=== What to produce ===
Go through the data and copy each line where the string "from" appears.

= = = = = = =

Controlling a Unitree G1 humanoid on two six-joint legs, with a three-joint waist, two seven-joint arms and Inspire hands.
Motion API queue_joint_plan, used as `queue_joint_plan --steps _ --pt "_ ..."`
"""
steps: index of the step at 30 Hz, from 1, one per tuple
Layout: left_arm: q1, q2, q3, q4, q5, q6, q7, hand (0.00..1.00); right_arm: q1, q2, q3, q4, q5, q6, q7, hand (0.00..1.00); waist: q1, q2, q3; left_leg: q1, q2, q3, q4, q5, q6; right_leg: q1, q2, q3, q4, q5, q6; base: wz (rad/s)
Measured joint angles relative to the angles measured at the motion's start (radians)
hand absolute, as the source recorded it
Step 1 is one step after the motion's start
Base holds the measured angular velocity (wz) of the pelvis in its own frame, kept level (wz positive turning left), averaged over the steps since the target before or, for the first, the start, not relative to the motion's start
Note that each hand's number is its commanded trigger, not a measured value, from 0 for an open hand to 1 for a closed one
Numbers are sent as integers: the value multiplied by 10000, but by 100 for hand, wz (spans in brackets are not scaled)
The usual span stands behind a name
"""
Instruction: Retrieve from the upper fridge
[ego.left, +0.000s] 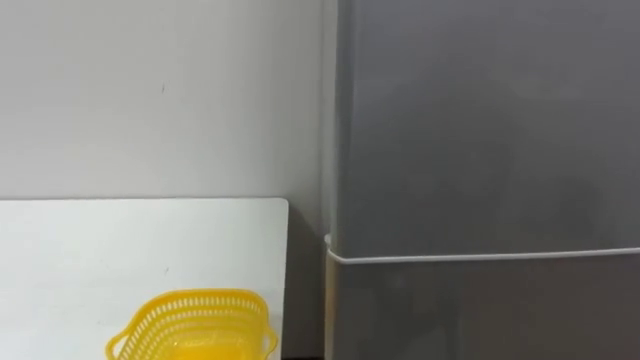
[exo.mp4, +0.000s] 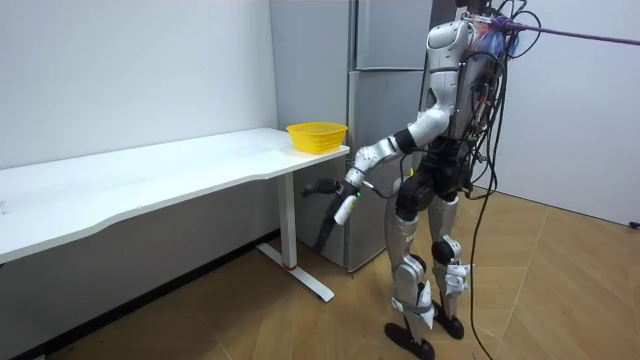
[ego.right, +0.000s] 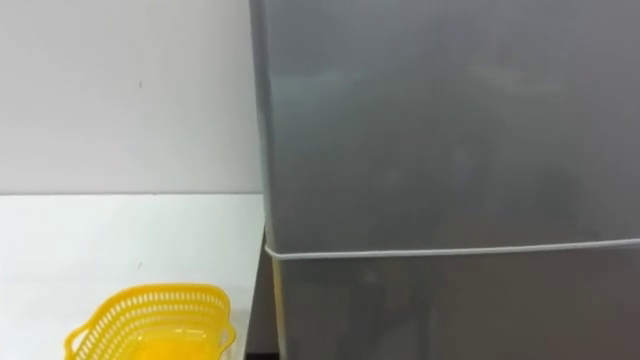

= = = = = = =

=== Answer ===
steps: index of the step at 30 Hz, from 1, one per tuple
Note that each hand's number is its commanded trigger, not a measured value, from 0 for an open hand to 1 for a closed one
Instruction: Retrieve from the upper fridge

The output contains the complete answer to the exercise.